## Your objective
Report the lines of the data below that contain the string "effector".

□ □ □ □

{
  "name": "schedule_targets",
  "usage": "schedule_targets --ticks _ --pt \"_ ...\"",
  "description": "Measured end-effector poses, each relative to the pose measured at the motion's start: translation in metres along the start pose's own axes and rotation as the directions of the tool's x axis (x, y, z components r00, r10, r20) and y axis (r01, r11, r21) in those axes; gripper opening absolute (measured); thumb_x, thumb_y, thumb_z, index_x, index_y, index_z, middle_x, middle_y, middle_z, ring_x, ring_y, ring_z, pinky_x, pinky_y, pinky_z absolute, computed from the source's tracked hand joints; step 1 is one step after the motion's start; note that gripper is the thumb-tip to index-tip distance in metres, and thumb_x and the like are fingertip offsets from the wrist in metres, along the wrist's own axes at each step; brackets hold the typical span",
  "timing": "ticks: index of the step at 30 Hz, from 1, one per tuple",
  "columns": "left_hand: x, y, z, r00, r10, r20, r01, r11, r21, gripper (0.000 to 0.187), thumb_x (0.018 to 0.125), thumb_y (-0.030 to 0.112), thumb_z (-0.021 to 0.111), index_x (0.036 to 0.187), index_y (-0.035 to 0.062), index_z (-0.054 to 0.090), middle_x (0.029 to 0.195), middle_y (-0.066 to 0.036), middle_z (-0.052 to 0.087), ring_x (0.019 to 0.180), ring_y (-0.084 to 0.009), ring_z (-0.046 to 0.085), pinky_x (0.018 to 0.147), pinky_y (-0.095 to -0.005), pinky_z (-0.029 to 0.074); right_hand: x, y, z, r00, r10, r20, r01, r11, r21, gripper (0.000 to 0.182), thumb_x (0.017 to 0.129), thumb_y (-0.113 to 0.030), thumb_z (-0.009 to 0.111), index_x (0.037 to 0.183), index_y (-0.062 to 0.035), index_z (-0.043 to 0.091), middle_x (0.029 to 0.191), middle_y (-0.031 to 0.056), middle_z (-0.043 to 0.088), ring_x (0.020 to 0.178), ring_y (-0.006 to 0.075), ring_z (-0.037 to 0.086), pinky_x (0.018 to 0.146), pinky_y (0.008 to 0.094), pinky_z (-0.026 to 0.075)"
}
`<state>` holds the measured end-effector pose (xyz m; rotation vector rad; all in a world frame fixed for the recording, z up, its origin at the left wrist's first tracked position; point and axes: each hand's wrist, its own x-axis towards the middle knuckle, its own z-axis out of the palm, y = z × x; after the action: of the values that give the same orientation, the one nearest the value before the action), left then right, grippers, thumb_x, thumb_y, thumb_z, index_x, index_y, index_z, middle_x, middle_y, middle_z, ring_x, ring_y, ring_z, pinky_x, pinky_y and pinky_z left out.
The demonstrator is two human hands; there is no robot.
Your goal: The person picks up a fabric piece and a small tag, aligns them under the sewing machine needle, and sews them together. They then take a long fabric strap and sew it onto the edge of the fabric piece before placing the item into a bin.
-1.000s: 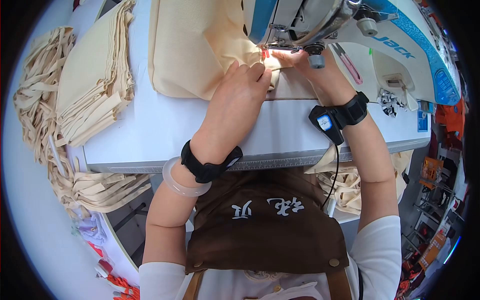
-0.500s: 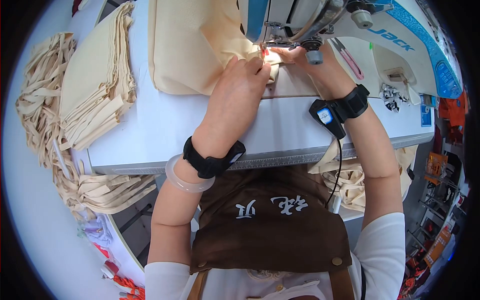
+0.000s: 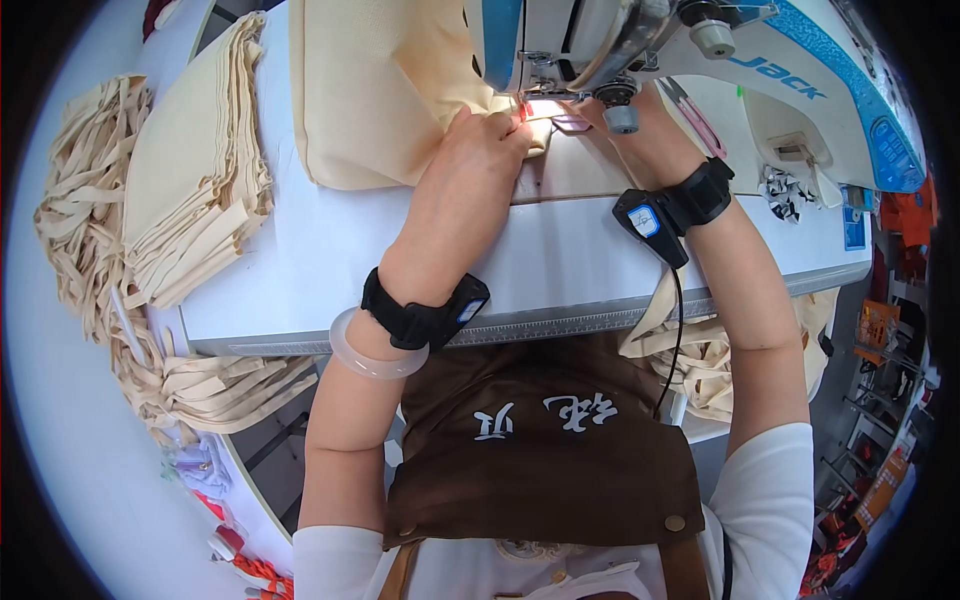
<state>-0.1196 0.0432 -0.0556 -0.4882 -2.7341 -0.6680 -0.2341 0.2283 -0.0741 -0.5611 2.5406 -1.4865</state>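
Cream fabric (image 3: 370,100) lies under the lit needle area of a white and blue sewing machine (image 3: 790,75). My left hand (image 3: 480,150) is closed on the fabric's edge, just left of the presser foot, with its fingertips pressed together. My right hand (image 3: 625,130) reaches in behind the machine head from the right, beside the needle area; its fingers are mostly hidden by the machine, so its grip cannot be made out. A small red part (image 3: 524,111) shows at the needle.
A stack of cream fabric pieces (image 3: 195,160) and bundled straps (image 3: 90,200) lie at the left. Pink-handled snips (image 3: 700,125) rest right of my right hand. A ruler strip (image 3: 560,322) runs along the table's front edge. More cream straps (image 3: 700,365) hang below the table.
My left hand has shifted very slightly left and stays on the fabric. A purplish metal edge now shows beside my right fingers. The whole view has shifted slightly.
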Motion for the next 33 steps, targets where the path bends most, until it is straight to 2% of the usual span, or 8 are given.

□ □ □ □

## Solution to this exercise
  "description": "Measured end-effector poses, each relative to the pose measured at the motion's start: translation in metres along the start pose's own axes and rotation as the directions of the tool's x axis (x, y, z components r00, r10, r20) and y axis (r01, r11, r21) in those axes; gripper opening absolute (measured); thumb_x, thumb_y, thumb_z, index_x, index_y, index_z, middle_x, middle_y, middle_z, ring_x, ring_y, ring_z, pinky_x, pinky_y, pinky_z absolute, computed from the source's tracked hand joints; step 1 is one step after the motion's start; note that gripper is the thumb-tip to index-tip distance in metres, and thumb_x and the like are fingertip offsets from the wrist in metres, along the wrist's own axes at each step; brackets hold the typical span",
`<state>` holds the measured end-effector pose (xyz m; rotation vector rad; all in a world frame fixed for the recording, z up, its origin at the left wrist's first tracked position; point and axes: each hand's wrist, its own x-axis towards the middle knuckle, its own z-axis out of the palm, y = z × x; after the action: of the values that give the same orientation, the one nearest the value before the action), left then right, grippers, thumb_x, thumb_y, thumb_z, index_x, index_y, index_z, middle_x, middle_y, middle_z, ring_x, ring_y, ring_z, pinky_x, pinky_y and pinky_z left out.

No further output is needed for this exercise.